Re: Financial topics

Post by MarshAviator »

A recession of biblical proportions
Consumers usually build savings in booms, then raid their troves during busts - but not this time.
This from http://money.cnn.com/2009/02/02/news/ec ... /index.htm

Looks like these "Journalist" are reaching a Generational Dynamics view by circumnavigating the subject.

One thing to take from this article that's pretty funny;
The savings cycle was backwards, which they try to rationalize by so called wealth effects, but while they mention
the GD1 and 75 years, never really broach the subject of permanent changes to behaviors due to people's
birth date.

They even recognize the current predicament as some sort of journey.

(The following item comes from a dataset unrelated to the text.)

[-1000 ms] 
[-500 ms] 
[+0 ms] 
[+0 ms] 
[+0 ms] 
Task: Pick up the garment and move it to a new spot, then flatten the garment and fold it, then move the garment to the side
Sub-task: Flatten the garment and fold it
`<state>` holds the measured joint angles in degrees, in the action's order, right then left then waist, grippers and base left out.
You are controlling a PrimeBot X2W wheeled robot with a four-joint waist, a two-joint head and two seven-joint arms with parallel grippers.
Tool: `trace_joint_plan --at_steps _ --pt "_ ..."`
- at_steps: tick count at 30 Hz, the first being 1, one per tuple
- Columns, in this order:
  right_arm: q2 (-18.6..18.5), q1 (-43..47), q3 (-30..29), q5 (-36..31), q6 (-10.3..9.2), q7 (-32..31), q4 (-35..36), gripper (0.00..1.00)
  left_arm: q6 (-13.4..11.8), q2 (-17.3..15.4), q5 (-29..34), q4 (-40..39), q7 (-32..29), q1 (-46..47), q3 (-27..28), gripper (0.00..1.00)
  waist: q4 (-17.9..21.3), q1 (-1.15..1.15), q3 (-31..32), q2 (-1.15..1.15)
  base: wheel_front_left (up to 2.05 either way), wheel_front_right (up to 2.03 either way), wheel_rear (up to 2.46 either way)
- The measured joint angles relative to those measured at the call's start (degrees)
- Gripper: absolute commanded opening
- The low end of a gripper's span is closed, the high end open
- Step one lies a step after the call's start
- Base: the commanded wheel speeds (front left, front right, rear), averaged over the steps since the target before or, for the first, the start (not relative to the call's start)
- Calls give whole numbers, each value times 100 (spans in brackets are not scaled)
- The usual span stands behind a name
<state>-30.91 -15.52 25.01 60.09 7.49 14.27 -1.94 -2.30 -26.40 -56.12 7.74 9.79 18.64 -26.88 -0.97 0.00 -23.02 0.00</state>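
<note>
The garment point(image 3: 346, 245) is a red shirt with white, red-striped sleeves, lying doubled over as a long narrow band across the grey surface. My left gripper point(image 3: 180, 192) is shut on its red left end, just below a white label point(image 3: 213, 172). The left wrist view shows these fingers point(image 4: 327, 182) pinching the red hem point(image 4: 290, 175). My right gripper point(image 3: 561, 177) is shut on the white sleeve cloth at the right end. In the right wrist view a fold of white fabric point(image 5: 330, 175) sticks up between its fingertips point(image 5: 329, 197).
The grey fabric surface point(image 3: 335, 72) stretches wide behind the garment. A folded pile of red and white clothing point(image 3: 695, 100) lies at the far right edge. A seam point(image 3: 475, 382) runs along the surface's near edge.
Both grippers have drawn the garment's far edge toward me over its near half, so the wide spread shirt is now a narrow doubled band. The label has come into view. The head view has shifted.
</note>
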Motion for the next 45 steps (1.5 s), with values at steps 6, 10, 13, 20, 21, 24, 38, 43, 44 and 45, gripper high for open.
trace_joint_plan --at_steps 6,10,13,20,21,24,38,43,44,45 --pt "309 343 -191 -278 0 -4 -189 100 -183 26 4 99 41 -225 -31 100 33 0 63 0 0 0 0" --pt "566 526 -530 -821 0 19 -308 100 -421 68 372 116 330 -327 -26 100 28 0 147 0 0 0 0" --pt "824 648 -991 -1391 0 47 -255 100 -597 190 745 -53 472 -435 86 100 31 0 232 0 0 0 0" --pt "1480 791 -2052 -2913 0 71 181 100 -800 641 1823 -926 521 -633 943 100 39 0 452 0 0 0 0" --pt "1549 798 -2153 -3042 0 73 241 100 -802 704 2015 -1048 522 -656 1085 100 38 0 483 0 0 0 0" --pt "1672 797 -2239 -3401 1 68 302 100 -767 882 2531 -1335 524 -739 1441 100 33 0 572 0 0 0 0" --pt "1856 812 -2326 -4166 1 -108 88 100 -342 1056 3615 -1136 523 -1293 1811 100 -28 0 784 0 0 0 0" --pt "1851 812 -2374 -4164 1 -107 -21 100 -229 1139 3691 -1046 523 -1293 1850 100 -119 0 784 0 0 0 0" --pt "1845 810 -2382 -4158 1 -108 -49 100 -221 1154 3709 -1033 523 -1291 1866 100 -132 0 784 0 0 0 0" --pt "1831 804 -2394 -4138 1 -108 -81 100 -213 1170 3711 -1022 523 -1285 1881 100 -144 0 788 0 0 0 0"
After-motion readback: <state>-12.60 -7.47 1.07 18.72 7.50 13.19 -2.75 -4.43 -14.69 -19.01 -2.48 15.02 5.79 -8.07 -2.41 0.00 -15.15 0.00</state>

The close is hysterical suggesting a lottery solution to investing, which we sort of had.

Looks like in a year or two the mainstream news may have it.

JLak
Posts: 65
Joined: Wed Oct 08, 2008 11:15 pm

Re: Financial topics

Post by JLak »

Higgenbotham wrote: I'd lke to hear what the Millies have to say about this one too if they are out there because I feel they might have some fascinating insights. We don't hear from enough Millies on these kinds of subjects.
Many of us early millenials have nearly given up hope on this question. It's been clear to me that most of our economy is obsolete, finance and media in particular, since I learned to program a computer in grade school. The early part of the 90s was middle school for me and we ('hackers?') really believed that our revolution was upon us. Check out he Hacker's Manifesto to get a feel for the zeitgeist, 'cheesy' as it is. More importantly, however, that angst was directed in real terms against those ivory-tower structures in education, media and finance that our parents wanted us to submit to and have faith in the way they did their entire lives. I think we collectively gave in some time in 1999 when we realized that the technology revolution was only making the three aforementioned superpowers more powerful, and more protectionist. Our parents kicked us out of the house unless we went to school and incurred debt, so we had to get jobs. Now look at me: government job, boomer boss, 401k, starting another MS degree and paying Stanford tuition for it ... again! There's no substance to it, just playing a game to get ahead. In the end, I just make a lot of people rich from the bottom of this ponzi scheme and there's not a single one of the massively complex institutions that I submit to that could not be replaced in superior form by a simple computer program; school, bank, media, and government.